Through USAID, the United States has supported 134 productive development projects in Caquetá
Bogotá, D.C. 16 June 2015 (MADS) As part of the government’s efforts to stop deforestation in the Colombian Amazon jungle, the minister of Environment and Sustainable Development, Gabriel Vallejo López, signed today a “Memorandum of Understanding” with the United States Agency for International Development – USAID, which reinforces cooperation bonds, centering its efforts on the generation of sustainable development alternatives for the region.
The Ministry of Environment and Sustainable Development (MADS by its name in Spanish), leader of the 2020 Amazon Vision strategy, has developed and established cooperation guidelines framed within four pillars of intervention that will define the results of the reduction of deforestation. These are mechanisms for governance, productive legal activities, empowerment of indigenous communities and enabling conditions for research monitoring.
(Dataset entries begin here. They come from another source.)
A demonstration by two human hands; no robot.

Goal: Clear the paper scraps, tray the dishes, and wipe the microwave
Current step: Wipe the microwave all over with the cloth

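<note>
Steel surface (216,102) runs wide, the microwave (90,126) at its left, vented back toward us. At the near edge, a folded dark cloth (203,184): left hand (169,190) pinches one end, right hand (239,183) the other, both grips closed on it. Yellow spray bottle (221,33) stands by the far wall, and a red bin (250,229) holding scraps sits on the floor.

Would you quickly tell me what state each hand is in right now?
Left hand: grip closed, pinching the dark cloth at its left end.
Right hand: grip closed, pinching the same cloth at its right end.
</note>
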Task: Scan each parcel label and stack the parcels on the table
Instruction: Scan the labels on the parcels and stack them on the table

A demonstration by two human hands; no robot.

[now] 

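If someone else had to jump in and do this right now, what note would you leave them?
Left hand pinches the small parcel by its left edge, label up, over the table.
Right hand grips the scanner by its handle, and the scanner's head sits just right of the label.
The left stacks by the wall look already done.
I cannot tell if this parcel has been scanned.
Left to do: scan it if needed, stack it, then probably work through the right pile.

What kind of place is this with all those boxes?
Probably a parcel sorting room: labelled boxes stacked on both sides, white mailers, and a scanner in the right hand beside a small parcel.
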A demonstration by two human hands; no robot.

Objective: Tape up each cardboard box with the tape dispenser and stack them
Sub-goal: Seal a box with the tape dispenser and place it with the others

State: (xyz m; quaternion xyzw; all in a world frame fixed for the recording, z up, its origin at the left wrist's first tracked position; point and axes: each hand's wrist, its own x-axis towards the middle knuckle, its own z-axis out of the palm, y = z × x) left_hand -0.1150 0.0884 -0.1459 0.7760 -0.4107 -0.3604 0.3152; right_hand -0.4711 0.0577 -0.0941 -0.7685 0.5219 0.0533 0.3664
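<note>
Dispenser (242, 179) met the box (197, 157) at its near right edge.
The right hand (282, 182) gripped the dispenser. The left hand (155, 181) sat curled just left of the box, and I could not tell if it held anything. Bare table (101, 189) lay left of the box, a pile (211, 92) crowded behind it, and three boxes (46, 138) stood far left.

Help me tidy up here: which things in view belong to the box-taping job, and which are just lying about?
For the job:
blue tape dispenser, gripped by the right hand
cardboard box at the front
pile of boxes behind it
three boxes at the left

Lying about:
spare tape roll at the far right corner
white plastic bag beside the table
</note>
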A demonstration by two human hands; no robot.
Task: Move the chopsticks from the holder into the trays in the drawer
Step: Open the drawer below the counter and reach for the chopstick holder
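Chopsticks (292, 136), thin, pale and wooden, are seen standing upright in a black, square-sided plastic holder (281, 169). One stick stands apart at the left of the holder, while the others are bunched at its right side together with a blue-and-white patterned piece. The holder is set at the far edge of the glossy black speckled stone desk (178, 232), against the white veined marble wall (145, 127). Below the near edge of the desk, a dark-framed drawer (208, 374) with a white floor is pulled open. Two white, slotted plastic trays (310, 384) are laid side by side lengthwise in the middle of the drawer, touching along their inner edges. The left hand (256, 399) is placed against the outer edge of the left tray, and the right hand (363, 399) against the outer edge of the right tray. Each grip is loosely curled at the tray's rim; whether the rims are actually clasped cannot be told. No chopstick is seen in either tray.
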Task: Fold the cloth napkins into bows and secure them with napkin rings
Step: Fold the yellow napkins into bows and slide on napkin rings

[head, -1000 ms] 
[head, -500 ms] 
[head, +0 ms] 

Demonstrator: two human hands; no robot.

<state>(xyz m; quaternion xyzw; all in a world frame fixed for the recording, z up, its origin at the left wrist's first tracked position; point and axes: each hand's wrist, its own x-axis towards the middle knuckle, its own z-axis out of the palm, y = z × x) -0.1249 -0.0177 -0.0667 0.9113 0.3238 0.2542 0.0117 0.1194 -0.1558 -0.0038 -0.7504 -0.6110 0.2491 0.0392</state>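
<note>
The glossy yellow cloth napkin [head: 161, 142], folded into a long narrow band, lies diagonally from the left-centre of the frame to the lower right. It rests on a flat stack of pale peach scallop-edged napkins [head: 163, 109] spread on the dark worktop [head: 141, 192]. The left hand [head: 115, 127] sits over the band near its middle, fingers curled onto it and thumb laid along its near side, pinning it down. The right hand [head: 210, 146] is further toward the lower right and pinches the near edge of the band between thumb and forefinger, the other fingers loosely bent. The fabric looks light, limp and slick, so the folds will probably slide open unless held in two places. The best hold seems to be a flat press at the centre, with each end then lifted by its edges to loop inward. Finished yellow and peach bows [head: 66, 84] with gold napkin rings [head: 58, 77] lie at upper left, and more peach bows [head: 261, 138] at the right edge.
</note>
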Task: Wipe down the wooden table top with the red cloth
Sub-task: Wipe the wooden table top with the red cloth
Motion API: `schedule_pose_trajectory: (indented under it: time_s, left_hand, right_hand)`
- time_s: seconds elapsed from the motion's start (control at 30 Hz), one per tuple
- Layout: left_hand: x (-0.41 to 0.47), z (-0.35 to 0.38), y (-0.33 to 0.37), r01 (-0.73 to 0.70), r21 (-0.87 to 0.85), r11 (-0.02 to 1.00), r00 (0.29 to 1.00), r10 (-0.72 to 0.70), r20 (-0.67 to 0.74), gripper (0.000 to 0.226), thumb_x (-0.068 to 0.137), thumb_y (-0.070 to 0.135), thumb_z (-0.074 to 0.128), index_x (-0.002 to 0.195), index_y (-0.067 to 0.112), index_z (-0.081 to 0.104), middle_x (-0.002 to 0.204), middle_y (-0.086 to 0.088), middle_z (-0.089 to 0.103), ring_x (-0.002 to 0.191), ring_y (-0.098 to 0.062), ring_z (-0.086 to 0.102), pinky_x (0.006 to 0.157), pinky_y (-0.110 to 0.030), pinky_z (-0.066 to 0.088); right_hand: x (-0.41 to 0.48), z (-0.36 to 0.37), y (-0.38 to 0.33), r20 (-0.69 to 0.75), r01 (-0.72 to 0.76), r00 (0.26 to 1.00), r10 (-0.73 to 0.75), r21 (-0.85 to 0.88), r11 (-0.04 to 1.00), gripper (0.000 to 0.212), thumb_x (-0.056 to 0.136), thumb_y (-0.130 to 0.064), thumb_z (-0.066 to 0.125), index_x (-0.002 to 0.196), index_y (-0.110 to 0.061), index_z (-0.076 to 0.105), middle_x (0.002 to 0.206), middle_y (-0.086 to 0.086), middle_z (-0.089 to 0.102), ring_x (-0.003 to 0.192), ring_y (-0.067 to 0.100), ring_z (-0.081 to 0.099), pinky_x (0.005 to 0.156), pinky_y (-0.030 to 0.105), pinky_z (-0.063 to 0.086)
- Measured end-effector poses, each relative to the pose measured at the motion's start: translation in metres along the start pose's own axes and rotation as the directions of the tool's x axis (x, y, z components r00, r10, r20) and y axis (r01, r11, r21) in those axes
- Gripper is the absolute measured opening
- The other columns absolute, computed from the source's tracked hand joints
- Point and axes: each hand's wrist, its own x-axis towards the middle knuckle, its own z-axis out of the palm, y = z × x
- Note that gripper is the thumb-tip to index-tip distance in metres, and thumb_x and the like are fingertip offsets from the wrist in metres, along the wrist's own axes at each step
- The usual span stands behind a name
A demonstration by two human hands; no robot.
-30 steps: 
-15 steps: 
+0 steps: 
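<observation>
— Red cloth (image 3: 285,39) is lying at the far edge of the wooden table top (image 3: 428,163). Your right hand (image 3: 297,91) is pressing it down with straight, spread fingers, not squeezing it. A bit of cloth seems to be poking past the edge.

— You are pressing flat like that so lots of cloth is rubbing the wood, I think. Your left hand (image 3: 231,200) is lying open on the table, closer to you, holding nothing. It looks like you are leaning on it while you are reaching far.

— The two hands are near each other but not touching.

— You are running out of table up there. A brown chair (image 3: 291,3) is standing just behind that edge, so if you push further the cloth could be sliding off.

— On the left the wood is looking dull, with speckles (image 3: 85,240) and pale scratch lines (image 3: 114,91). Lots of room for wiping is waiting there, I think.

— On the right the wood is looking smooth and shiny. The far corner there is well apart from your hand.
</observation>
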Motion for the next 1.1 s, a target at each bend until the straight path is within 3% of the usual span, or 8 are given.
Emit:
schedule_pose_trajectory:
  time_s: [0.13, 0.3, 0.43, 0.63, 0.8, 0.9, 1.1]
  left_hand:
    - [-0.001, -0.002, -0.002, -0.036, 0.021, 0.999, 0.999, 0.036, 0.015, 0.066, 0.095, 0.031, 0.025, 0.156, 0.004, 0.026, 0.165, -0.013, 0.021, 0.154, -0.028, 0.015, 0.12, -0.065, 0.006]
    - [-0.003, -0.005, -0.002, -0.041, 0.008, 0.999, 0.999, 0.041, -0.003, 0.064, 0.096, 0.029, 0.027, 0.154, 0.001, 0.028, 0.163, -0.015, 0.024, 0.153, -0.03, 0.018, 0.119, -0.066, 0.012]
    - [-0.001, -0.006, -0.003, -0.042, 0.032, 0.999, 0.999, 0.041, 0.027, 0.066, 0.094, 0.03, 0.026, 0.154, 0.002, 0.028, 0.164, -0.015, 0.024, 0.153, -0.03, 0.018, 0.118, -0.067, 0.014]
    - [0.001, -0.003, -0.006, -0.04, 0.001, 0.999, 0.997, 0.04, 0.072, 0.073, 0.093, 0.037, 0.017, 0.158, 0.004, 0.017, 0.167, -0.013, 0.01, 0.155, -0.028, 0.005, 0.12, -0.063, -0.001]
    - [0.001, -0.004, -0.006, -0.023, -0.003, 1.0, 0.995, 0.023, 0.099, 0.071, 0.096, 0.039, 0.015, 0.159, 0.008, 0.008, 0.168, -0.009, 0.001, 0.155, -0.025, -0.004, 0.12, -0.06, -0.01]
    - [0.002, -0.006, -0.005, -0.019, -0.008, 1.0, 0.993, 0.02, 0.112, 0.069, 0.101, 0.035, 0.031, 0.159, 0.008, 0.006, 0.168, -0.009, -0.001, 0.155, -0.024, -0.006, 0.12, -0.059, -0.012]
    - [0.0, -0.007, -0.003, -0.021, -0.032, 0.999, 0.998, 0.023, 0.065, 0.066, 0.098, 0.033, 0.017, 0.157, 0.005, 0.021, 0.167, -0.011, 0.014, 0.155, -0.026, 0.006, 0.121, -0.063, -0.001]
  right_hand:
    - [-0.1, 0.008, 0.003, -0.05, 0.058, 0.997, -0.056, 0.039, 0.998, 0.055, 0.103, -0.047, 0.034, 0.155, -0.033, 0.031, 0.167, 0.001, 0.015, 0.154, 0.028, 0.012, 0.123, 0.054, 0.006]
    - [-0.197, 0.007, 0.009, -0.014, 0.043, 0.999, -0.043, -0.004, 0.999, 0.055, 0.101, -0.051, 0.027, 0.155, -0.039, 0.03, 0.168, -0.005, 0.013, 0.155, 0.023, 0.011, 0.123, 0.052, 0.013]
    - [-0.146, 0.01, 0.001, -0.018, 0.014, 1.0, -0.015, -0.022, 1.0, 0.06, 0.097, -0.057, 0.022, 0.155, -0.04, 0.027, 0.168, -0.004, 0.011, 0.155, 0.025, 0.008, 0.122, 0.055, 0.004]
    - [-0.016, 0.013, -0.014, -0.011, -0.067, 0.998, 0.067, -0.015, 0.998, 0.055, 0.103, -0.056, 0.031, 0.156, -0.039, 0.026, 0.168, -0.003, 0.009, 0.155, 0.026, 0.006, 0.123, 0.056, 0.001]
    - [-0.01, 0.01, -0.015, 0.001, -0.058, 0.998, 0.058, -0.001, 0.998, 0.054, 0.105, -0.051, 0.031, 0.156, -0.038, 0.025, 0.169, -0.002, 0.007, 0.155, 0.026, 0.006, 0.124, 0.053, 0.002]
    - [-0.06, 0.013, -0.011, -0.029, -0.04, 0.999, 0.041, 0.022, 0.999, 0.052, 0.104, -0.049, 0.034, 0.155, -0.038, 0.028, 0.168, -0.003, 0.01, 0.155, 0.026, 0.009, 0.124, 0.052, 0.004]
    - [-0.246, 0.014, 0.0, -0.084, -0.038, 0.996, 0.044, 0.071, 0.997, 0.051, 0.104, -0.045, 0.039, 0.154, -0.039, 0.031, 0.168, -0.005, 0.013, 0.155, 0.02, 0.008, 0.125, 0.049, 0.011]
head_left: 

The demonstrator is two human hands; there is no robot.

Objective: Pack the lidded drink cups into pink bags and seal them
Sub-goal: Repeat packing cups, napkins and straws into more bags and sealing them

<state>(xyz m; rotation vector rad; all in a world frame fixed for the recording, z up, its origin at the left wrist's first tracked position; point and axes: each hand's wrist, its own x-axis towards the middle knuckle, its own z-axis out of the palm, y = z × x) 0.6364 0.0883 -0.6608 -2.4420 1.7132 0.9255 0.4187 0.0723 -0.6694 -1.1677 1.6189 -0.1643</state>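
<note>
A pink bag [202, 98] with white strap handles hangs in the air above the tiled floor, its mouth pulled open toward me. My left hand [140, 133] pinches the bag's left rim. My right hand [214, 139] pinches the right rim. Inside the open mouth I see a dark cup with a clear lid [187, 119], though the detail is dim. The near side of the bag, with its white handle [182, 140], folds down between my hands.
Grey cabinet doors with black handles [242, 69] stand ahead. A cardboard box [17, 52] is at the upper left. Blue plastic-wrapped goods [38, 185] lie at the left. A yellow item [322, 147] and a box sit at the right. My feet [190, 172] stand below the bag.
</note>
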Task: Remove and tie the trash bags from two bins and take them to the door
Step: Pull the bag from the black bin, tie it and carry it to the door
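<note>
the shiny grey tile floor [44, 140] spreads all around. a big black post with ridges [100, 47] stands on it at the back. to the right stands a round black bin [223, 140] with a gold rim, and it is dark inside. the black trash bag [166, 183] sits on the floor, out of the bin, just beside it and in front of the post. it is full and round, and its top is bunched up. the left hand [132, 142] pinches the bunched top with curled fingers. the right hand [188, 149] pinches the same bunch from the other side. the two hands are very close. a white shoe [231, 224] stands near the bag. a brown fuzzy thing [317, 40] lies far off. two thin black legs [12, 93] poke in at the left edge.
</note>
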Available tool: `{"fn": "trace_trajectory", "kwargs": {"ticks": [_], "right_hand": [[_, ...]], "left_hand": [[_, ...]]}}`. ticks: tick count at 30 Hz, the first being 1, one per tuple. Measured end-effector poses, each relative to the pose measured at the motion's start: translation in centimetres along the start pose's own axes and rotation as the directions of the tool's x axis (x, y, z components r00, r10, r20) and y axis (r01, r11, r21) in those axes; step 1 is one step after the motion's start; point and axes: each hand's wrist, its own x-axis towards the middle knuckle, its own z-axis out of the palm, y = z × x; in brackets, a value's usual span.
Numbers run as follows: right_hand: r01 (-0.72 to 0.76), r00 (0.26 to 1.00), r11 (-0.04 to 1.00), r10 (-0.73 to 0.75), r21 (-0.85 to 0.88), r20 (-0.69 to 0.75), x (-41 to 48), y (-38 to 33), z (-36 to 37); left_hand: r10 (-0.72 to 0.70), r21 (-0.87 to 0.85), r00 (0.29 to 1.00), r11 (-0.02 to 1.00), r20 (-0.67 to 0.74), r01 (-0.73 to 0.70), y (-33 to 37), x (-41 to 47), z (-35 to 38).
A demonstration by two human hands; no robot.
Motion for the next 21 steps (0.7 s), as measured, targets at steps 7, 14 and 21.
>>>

Accordingly, USAID cooperation in the Amazon region, which started approximately in 2010, has concentrated on municipal and community development projects in Caquetá, for which $25 million US dollars have been invested up to now. Peter Natiello, director of USAID/Colombia, emphasized, “this is a recognition of an environmental asset that is not only good for Colombia but also for the world. It is an obligation of the United States to deepen our friendship and alliance in order to protect it, and it is an agreement which compels us to coordinate our activities under the leadership of the Colombian government”.
Similarly, minister Gabriel Vallejo Lopéz stressed the important work that the government of the United States has been developing through programs and projects focusing on sustainable development. “The work you have developed in the Amazon is absolutely strategic (…) There will not be a more important area of the Colombian territory in the post conflict era within which we must provide economic alternatives to the inhabitants, through the strengthening of government institutions and of civil society.
USAID has supported 134 projects emphasizing rural development in the Caquetá region and has established more than 2,300 hectares of cocoa, plantain, rubber and forest species; it has given small farmers access to agricultural credit and contributed to the strengthening of productive chains (such as the “Caquetá Cheese” dairy chain through the stimulus of designation of origin); it has brought electricity to 10 villages, improved 80 km of tertiary and secondary roads, and constructed 27 different public works such as schools, school restaurants and sports facilities.